"Her zihayatın hukuk-u hayatını kemal-i mizanla veren" ifadesini izah eder misiniz?
Değerli Kardeşimiz;
Hayat en büyük bir nimettir: her canlının kendine mahsus bir hukuku vardır. Bu hukuk en ince teferruatıyla yerine getirilmeden hayat olmaz ve olamaz.
Mesela, hayatın var olup devam edebilmesi, Güneş'in her gün belli bir nizam ile doğup batmasına bağlanmıştır. Bu hayatın bir hakkı ve hukukudur ki, bu hak milyarlarca yıl mükemmel bir nizam içinde devam ettirilip getirilmiştir.
Yine hayatın devam edebilmesi yağmur, su, kar ve dolu gibi zaruri şeylerin mükemmel bir intizam ile gönderilmesine bağlıdır. Bunlar da hakeza hayatın bir hakkı ve hukuku olup, bu hak milyarlarca yıl mükemmel bir nizam ve ahenk içinde devam ettirilip getirilmiştir.

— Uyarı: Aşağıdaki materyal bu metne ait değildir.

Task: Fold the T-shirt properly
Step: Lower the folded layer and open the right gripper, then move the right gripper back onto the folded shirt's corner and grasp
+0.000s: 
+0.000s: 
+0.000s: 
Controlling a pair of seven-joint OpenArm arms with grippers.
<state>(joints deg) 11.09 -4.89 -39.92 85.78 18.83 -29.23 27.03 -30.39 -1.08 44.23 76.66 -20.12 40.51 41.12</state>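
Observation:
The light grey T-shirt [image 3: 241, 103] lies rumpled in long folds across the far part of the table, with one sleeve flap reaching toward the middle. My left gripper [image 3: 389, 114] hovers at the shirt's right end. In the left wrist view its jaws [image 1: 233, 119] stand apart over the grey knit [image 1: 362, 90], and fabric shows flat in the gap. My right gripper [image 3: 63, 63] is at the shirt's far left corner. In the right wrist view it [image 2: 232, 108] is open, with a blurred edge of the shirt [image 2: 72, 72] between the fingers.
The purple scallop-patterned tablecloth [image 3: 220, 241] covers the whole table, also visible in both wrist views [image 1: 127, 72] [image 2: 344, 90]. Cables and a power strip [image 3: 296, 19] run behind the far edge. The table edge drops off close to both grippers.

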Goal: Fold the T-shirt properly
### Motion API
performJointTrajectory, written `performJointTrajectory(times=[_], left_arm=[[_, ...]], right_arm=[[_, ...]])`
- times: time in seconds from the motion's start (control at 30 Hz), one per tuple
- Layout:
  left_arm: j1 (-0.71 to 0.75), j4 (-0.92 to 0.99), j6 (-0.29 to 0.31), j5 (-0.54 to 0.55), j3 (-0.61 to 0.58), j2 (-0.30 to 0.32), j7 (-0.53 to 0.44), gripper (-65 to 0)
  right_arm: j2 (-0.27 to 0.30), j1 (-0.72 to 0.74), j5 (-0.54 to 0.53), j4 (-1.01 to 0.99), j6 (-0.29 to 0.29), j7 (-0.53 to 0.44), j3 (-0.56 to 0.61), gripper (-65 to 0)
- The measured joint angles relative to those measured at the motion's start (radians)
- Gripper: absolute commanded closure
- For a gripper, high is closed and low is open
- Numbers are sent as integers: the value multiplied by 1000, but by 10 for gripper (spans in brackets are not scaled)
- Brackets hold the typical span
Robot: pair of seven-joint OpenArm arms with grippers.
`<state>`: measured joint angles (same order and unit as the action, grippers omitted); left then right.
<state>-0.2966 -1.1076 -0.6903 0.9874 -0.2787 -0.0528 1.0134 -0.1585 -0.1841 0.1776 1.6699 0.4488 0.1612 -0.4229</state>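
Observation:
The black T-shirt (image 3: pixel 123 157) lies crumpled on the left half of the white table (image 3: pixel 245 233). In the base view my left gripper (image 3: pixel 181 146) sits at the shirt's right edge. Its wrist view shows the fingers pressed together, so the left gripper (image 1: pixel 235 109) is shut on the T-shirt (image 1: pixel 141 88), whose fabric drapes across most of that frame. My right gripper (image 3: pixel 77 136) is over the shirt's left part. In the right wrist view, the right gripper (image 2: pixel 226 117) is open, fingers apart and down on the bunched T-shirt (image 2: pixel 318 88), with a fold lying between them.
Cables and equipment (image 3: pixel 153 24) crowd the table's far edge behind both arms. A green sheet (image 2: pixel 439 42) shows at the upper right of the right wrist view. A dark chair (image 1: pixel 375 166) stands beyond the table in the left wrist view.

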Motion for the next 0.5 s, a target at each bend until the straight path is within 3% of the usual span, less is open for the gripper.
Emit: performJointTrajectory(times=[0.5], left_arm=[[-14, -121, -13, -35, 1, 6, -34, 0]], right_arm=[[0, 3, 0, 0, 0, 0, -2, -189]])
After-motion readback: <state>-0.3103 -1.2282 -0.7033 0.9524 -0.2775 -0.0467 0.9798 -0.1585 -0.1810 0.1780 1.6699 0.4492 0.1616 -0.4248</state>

Hayatın her şeyini bütün inceliklerine ve teferruatına kadar mükemmel bir nizam ile temin eden ilahî irade ve kudret; hayatın en büyük gayesi olan iman ve küfür, ibadet ve günah, iyilik ve sevap gibi büyük neticelerin görüleceği hesap gününü yaratmamak ile hiçe indirir. Bir ismi Hak olan Allah, insan hayatının en büyük gayesi olan mizan ve teraziyi ihmal edebilir mi?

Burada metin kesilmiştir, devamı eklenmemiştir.